Assigned task: In the records below, find the line holding "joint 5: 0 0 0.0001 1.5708" and the line holding "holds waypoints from". Set down both, with every line between them, exactly.

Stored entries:
--------------------------------

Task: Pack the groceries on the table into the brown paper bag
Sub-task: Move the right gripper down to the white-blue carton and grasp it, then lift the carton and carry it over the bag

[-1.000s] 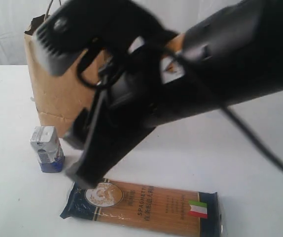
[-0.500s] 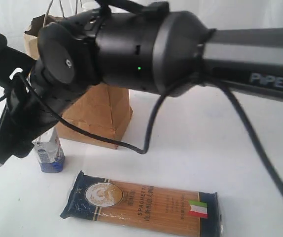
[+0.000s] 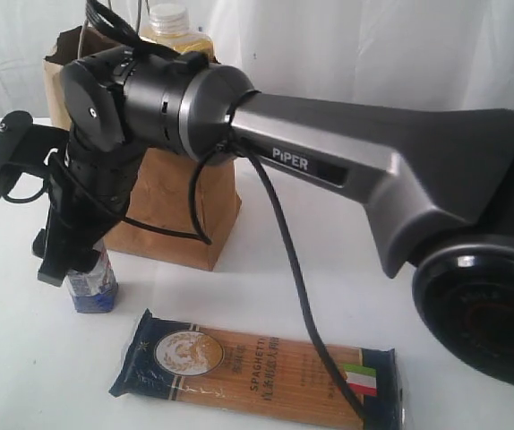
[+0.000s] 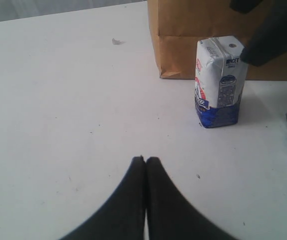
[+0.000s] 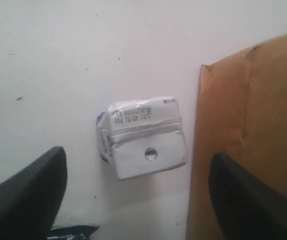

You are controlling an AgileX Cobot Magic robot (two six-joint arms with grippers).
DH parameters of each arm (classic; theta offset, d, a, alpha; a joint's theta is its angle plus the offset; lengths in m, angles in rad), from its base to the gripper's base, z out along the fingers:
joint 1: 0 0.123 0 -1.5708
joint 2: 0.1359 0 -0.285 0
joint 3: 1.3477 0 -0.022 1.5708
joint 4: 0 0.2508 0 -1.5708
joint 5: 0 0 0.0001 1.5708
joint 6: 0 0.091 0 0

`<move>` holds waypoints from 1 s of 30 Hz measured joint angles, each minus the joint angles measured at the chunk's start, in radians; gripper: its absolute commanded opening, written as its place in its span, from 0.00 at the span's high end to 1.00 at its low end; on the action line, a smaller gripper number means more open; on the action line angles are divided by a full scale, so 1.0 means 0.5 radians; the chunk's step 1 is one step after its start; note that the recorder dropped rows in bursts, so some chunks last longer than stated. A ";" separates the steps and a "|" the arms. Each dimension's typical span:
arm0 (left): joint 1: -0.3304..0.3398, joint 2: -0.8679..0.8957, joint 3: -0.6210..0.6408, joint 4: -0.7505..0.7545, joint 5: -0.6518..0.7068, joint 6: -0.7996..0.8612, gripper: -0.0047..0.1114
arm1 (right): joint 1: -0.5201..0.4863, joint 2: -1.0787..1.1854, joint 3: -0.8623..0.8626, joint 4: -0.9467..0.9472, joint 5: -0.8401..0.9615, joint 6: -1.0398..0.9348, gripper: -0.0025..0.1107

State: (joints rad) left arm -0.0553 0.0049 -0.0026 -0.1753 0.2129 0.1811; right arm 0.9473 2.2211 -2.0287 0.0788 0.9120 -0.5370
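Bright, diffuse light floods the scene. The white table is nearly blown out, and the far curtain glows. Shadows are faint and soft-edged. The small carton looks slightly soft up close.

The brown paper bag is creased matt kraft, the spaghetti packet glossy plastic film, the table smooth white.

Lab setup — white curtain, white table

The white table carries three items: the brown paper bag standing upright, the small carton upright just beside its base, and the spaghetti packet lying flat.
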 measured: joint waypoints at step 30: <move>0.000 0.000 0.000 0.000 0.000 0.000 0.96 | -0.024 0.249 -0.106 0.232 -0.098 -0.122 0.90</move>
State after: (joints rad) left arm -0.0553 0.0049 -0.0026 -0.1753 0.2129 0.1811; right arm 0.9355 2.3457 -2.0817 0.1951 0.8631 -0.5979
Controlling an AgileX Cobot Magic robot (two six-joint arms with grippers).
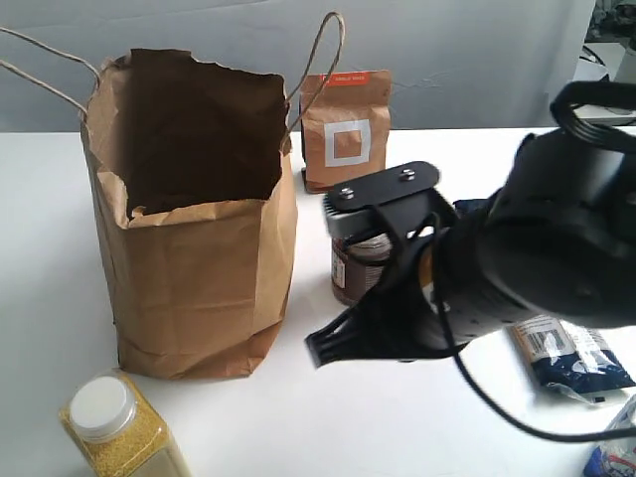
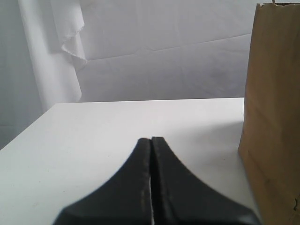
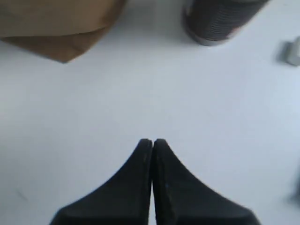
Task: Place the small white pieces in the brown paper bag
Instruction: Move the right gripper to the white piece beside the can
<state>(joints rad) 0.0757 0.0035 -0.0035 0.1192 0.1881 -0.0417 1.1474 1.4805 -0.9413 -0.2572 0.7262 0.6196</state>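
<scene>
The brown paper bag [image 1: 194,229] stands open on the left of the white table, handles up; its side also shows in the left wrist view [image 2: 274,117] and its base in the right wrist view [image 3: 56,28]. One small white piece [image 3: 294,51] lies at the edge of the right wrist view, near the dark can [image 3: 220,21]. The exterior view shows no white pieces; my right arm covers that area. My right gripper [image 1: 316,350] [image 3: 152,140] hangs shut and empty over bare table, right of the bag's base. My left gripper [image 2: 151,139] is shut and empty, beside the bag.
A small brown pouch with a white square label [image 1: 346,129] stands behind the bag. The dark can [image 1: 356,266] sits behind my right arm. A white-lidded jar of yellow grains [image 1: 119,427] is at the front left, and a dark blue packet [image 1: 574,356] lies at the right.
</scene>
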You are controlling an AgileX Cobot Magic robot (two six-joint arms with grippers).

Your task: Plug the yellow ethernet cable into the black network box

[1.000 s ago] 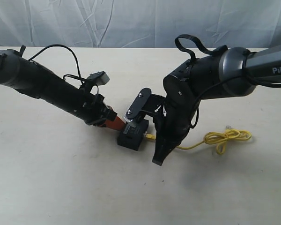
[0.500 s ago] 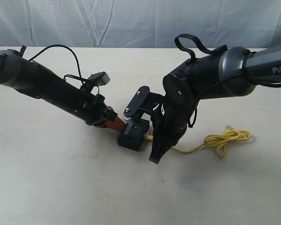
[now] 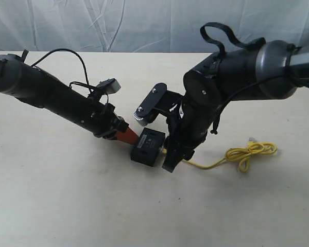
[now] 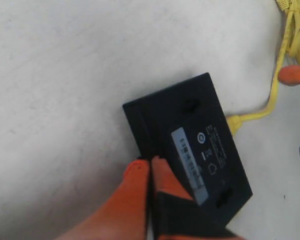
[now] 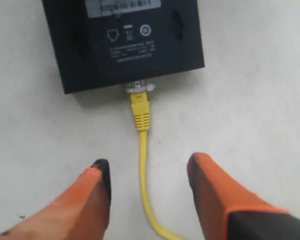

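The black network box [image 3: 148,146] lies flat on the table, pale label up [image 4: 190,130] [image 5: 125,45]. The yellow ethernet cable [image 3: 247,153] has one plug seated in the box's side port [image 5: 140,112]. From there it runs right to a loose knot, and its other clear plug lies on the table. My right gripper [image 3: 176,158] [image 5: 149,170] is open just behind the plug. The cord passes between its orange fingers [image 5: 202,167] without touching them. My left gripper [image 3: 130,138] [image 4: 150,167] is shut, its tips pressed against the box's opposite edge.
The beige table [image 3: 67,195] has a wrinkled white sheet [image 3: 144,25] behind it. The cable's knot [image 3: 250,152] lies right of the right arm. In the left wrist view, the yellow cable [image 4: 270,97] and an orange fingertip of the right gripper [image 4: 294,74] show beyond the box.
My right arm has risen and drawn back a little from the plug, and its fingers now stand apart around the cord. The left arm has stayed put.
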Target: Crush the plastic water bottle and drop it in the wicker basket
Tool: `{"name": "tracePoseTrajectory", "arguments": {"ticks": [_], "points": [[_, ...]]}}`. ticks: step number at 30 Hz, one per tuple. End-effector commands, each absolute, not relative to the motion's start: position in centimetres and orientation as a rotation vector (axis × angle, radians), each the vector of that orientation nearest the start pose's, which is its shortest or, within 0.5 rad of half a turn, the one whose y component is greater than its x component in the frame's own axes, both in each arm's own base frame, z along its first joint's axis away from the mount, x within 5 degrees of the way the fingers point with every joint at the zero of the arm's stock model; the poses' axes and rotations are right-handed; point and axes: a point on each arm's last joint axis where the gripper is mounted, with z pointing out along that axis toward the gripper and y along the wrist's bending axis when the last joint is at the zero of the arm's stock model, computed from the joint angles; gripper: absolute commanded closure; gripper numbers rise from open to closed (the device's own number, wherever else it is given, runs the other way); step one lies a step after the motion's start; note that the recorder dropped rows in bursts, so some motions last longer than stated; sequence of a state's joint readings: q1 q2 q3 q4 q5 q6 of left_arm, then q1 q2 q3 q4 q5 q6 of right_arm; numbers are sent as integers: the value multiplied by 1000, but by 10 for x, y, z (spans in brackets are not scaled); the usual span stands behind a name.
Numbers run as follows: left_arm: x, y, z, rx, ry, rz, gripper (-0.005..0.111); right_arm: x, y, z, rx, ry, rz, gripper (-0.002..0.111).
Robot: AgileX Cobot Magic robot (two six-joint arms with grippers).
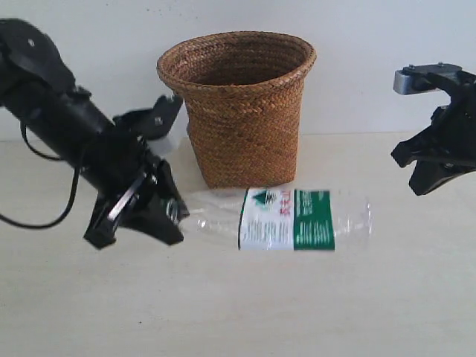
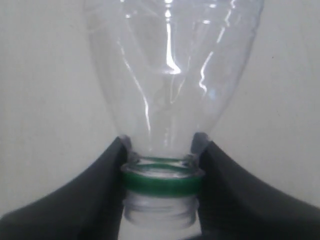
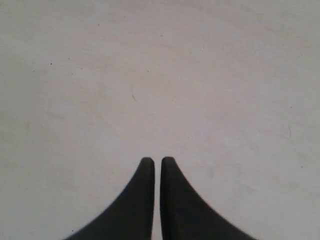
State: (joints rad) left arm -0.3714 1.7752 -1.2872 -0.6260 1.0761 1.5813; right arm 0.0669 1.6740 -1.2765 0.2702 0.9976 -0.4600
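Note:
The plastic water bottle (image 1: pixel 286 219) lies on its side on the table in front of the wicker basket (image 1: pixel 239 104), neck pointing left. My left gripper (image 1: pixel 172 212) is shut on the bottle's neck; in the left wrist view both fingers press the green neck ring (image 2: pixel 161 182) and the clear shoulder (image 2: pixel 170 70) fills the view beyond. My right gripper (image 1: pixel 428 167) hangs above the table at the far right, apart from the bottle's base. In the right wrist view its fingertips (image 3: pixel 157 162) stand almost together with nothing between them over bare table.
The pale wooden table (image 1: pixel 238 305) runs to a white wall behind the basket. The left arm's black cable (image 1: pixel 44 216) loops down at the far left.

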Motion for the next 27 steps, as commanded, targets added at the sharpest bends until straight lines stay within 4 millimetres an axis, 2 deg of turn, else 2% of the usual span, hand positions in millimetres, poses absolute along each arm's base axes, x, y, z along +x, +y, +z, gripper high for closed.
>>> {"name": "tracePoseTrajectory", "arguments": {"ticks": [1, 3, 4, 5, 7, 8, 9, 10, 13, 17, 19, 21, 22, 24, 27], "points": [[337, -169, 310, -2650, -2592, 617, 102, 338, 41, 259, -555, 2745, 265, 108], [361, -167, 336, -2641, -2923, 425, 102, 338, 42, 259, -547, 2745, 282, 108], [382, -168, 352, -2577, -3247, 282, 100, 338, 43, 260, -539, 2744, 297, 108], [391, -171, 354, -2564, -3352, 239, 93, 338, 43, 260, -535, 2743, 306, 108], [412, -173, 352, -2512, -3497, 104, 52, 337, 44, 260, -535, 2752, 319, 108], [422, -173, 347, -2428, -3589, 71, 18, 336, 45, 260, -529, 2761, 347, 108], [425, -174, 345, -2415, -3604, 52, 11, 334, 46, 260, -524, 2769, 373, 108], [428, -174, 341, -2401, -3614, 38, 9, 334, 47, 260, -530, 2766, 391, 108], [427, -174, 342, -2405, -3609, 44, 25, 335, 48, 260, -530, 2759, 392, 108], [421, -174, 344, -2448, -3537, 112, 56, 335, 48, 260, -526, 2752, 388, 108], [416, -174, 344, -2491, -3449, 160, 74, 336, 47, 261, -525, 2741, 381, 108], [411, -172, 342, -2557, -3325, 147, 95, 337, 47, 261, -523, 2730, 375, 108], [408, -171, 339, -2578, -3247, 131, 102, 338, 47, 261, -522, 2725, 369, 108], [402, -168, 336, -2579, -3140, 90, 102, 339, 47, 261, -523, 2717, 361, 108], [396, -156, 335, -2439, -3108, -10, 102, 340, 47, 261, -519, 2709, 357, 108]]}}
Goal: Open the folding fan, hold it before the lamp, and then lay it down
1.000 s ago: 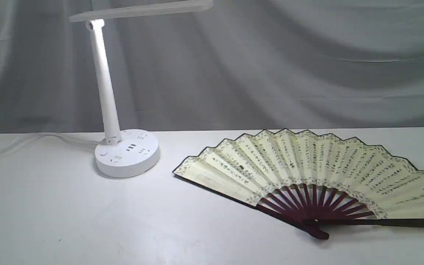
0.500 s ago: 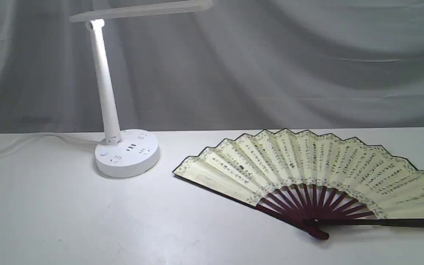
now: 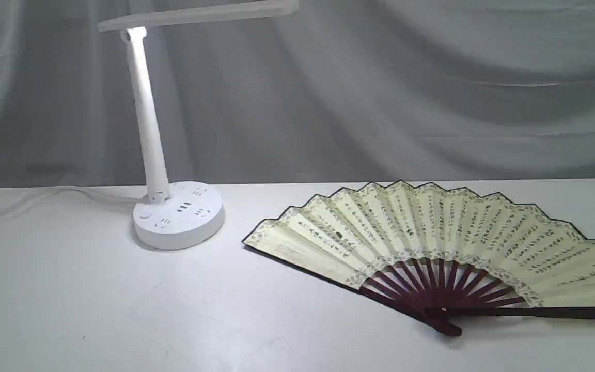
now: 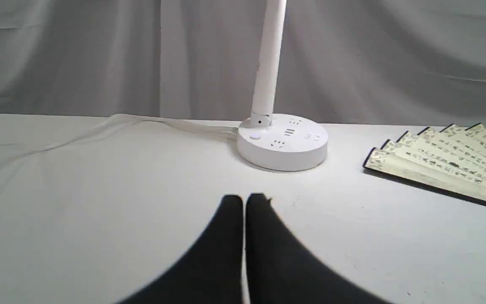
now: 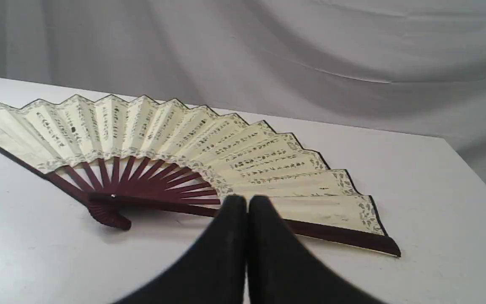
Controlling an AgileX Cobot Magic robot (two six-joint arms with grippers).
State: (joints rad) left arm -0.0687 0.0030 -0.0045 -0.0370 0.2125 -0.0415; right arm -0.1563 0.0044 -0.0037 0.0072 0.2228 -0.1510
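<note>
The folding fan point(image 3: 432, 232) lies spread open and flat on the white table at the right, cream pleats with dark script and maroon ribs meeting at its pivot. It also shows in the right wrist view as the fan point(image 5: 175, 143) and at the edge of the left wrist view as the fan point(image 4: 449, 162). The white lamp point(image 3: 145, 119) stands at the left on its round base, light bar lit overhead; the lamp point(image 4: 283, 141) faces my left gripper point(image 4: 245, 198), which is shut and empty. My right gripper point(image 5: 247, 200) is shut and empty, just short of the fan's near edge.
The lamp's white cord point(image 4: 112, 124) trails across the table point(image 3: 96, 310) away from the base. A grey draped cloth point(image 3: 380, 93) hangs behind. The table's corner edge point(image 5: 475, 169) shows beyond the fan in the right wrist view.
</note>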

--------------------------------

Result of this exercise:
joint 5: 0 0 0.0001 1.5708
joint 6: 0 0.091 0 0

`<move>` holds waypoints from 1 s of 30 Hz measured joint angles, each minus the joint angles measured at the chunk's start, in radians; gripper: its absolute commanded opening, written as its place in its span, from 0.00 at the span's high end to 1.00 at its low end; on the action line, a smaller gripper number means more open; on the action line angles are divided by a full scale, so 1.0 means 0.5 radians; the chunk's step 1 is one step after its start; note that the recorder dropped rows in bursts, so some chunks last longer than stated. A ";" separates the steps and a "|" the arms. Each dimension's typical span:

There is nothing further to add to the answer.